From afar Mei looked even more beautiful, more waxen, like a dried flower ready to crumble at the touch of some rough hand. Beside her was a strong, handsome man, perhaps the player of some heavy sport.

I didn’t touch my food, I knew it was all pork. I suppressed my feelings. Mei and her friend had finished eating. The young man paid the restaurant owner. But Mei seemed to want to pay for her own food. They argued loudly in a language that was as alien to me as that which decides man’s fate. My jealousy subsided a little. She was still my faithful wife, I thought as well as prayed. Only—until when?

They left. I quickly paid my bill.

“Didn’t you like your food, sir?” asked the proprietor.

“There was not a thing wrong with it.”

“You didn’t even touch it.”

I ran after them. They were walking beside each other, but not close. Suddenly I saw him take Mei’s hand. She pulled it away. How long can you keep it up, Mei, and how long will you want to? Yes, I was jealous. But did I really love Mei? Or was I just offended because my rights were being violated?

They disappeared into a delman, which took them off in the direction of Kotta. I was left on the side of the street. There was no way I could follow them now. There were no other empty delmans about. I ambled home to Kwitang, and finished my answers for van Heutsz, reading them over and over again. Then I put them in an envelope to be posted the next morning.

Next morning, when I awoke, Mei was not there. For the first time in our marriage, she had not come home.

Her face announcing her condolences, Ibu Baldrun asked me where my wife was. I answered that I had told her to take a holiday in the country. She didn’t believe me. She said that she didn’t want her family’s name to be hurt because of the behavior of her lodgers. I convinced her that Mei was not doing anything wrong.

“Yes, before she was always a good girl.
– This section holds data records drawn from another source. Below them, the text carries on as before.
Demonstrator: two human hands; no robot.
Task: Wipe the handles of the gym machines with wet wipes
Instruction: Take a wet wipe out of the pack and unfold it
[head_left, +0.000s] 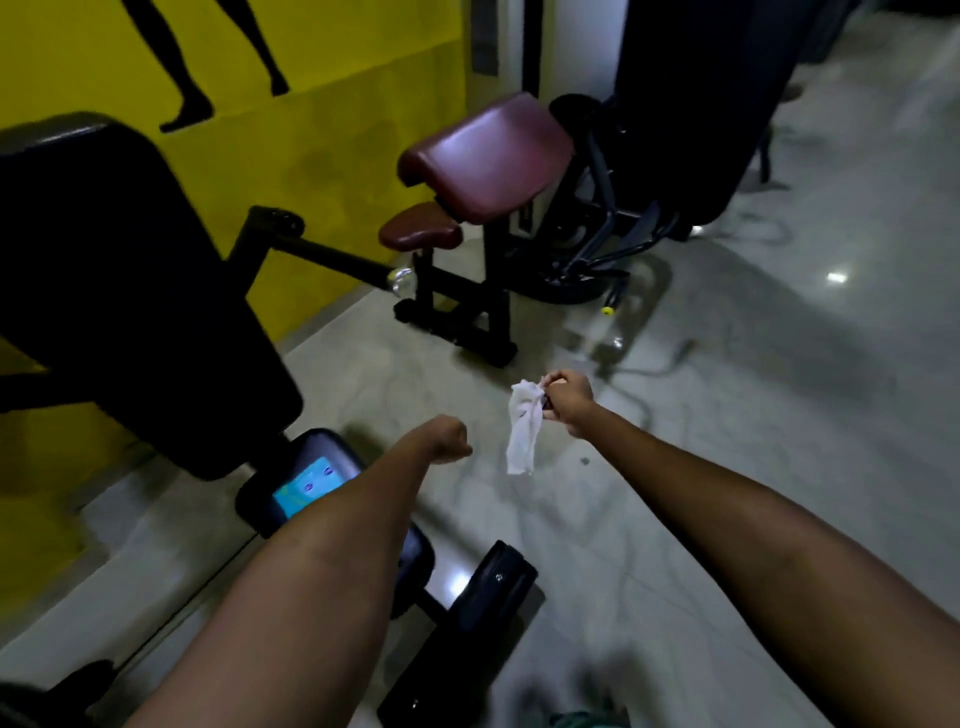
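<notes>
Item: wet wipe (523, 426) — white, crumpled, hanging loose below the right hand (569, 400), whose fingers pinch its top corner together with a small dark thing that cannot be identified. It hangs in the air over the floor (727, 389), touching no machine.

Left hand (449, 439): curled into a fist, holding nothing, just beside the wipe.

Step in hand, by judgement: carrying the wipe to a handle. To do it well, bunch the wipe into the palm so a broad damp face meets the grip, wrap it fully round the bar, and draw along its length.

Nearby: maroon-padded curl machine (483, 161) ahead; black padded bench (130, 291) at left, with a blue packet (306, 488) on its seat — possibly the wipes pack, label unreadable.

Hard to make out: no handle grip is plainly visible; the dim light swallows the dark frames; the lower edge is blurred.
</notes>
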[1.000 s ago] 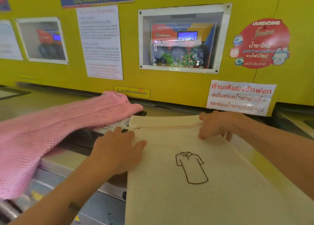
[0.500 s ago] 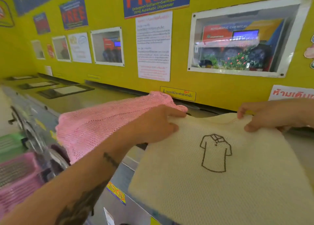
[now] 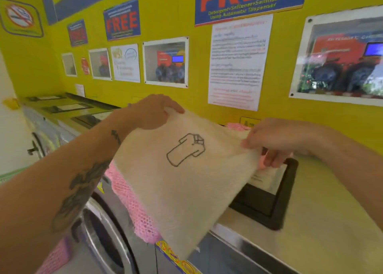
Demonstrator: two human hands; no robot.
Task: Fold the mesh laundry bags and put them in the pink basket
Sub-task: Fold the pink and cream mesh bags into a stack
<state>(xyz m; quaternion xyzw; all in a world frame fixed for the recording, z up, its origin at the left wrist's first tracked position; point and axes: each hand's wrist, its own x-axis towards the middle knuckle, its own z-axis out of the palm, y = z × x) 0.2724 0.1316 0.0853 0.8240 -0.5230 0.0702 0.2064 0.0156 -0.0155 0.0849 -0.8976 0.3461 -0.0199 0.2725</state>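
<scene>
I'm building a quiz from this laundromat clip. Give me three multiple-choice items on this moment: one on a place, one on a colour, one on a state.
1. Where is the pink mesh bag?
A. behind and below the cream bag
B. on the floor
C. pinned to the wall

2. What colour is the wall?
A. white
B. yellow
C. green

3. How is the cream mesh bag held?
A. lying flat, untouched
B. lifted by one hand only
C. lifted, gripped by both hands

Answers:
1 A: pink mesh shows past the cream bag's lower left edge.
2 B: yellow surrounds every poster.
3 C: the left hand and right hand pinch its top corners and it hangs.
</scene>
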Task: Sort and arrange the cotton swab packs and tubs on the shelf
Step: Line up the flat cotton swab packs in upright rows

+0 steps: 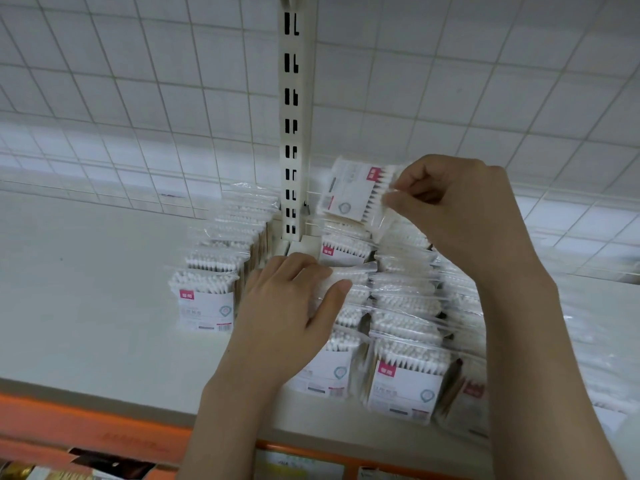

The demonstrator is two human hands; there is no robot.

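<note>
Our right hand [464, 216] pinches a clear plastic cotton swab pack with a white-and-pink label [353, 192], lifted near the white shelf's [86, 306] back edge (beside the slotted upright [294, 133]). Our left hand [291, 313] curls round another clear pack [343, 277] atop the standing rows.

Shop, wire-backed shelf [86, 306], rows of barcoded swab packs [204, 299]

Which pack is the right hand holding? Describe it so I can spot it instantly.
Find the slotted upright post at the back of the shelf. Just right of its base, the right hand pinches one cotton swab pack. It alone is lifted, tilted above the standing rows.
</note>
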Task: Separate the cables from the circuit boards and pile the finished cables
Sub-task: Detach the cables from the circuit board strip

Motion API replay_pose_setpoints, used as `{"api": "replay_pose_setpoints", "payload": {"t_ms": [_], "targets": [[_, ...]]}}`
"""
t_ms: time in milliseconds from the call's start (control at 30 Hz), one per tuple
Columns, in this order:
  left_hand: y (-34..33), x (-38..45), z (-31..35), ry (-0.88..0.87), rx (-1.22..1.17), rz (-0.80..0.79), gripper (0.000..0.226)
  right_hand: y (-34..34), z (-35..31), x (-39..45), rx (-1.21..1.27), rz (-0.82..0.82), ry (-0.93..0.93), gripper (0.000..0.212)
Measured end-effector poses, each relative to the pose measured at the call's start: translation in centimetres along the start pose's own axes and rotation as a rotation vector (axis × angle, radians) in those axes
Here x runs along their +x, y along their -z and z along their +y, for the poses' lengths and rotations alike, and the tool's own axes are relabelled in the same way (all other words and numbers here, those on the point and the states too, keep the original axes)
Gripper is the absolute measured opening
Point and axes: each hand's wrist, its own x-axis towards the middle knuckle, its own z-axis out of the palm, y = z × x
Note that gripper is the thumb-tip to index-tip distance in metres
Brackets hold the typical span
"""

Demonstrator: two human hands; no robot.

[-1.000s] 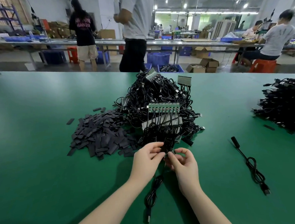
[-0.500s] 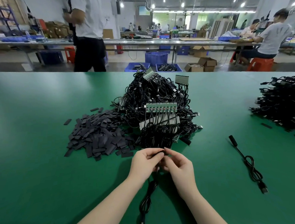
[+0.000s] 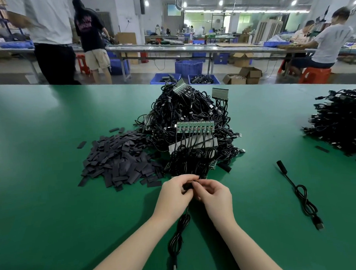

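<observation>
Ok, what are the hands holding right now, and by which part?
Both the left hand and right hand pinch the upper end of one thin black cable; its coiled remainder trails toward the camera on the green table.

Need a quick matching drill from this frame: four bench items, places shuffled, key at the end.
Things:
1. sleeve pile
2. lone cable
3. finished pile
4. held cable

Places:
A. far right edge of the table
B. hanging down between the forearms
C. left of the tangled heap
D. flat on the mat, right of the hands

Pairs: 1-C, 2-D, 3-A, 4-B
</observation>
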Motion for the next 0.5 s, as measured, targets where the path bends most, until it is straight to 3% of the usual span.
{"api": "replay_pose_setpoints", "payload": {"t_ms": [167,367,500], "targets": [[-0.4,-0.4,-1.2,-0.003,-0.067,0.064,0.054,-0.2,0.0,0.3,-0.079,0.0,0.038,0.009],[-0.4,-0.5,-1.9,-0.005,-0.079,0.118,0.036,0.3,0.5,0.4,0.064,0.098,0.027,0.008],[-0.2,-0.5,-1.8,-0.096,0.014,0.157,0.043,0.6,0.8,0.2,0.091,0.117,0.05,0.006]]}}
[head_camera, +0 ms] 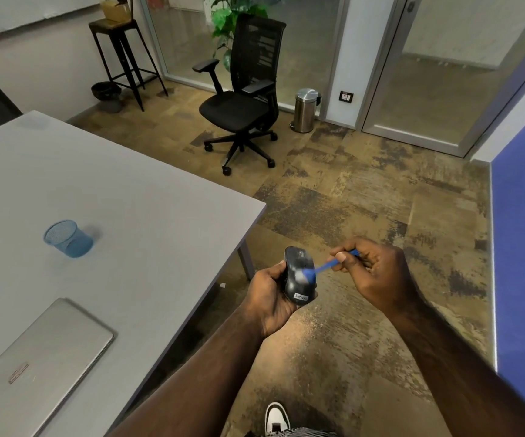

Always stayed at home at the proper times. Always helpful and obedient. But now she is hardly ever here and seems to prefer wandering about in the streets.”

She did not relent even when she saw my expression change as she said those things about Mei. Instead she warned me: “Even her own husband doesn’t know where she’s gone. Fix things up, Denmas, fix things up well. Don’t let things get out of hand.”

Yes, the joy, the happiness, the peace that our marriage had brought us was gone. And my heart reminded me that I must appreciate what I had lost. This girl, who once had been so helpless, had once again found her arena of struggle, after years of just giving private lessons. I didn’t know if she had been in contact with many people all this time. And I didn’t know any of them, not even their names! Perhaps all this time she hadn’t been giving private lessons at all. Don’t dream about the happiness of marriage. You are being burned up by jealousy, Minke. You have lost something. The hope in you still pleads for something. What else are you waiting for, Minke?